Yoann Martelat

Personal information
- Date of birth: 16 January 1997 (age 29)
- Place of birth: Lyon, France
- Height: 1.73 m (5 ft 8 in)
- Position: Midfielder

Team information
- Current team: Lyon-La Duchère
- Number: 28

Youth career
- 2003–2008: Charvieu-Chavagneu
- 2008–2010: Saint-Priest
- 2010–2016: Lyon

Senior career*
- Years: Team / Apps / (Gls)
- 2014–2018: Lyon II / 50 / (3)
- 2019–2020: Sloboda Tuzla / 10 / (0)
- 2020: Salaise
- 2020–2022: Saint-Priest / 32 / (1)
- 2022–2025: Thonon Evian / 43 / (3)
- 2025–: Lyon-La Duchère / 9 / (0)

= Yoann Martelat =

French football player (born 1997)

Yoann Martelat (born 16 January 1997) is a French footballer who plays for Championnat National 3 club Lyon-La Duchère.

==Career==
Martelat started his senior career with Olympique Lyonnais.

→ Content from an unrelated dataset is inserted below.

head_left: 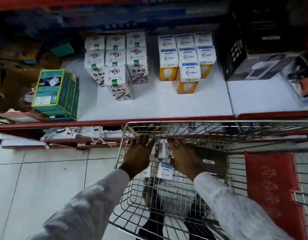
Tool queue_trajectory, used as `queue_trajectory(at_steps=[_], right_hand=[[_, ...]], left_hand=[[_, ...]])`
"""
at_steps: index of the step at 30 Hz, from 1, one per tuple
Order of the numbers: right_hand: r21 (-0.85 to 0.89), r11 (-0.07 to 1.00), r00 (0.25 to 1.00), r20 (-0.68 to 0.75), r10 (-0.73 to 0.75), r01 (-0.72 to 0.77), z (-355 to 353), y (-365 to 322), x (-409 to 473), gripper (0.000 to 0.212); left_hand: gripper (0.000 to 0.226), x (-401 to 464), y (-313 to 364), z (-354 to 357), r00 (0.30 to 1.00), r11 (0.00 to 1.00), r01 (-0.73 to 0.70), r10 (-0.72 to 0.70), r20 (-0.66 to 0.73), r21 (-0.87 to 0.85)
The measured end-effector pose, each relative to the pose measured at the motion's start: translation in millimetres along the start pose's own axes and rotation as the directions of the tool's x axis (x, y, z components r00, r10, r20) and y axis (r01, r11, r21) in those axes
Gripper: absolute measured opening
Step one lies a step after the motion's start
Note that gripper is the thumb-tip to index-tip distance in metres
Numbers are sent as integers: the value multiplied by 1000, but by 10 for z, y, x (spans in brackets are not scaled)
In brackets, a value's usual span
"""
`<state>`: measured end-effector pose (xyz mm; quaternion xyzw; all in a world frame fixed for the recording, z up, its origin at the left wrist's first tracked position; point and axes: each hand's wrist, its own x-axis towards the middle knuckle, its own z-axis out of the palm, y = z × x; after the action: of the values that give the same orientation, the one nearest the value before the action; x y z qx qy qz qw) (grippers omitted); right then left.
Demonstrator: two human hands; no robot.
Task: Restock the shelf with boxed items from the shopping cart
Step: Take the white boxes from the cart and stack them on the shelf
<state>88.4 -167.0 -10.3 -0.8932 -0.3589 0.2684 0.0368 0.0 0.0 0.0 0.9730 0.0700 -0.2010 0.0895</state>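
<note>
- We see a few small white boxes (164,168) lying in the cart (184,129), low in its basket, between our two hands.
- Our left hand (137,156) reaches in with fingers spread flat; it holds nothing.
- Our right hand (183,157) reaches in beside it, also flat and empty, over a black box (210,161).
- Ahead, the shelf (167,104) already carries two groups of upright boxes: a white group (117,64) and a yellow-and-white bulb group (186,61).
- Much of the shelf front is bare.
- We judge the restocking partly done, with the cart's boxes left to move.
</note>
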Motion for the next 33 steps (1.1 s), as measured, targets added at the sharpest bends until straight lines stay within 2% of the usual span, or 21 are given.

In 2019, he signed for FK Sloboda Tuzla in the Premier League of Bosnia and Herzegovina, where he made ten league appearances and scored zero goals. After that, he signed for Salaise, where he spent five months. He then signed for AS Saint-Priest in the French fourth tier where he played thirty-two league games and scored one goal in two seasons. In 2022, he signed for Thonon Evian GGFC.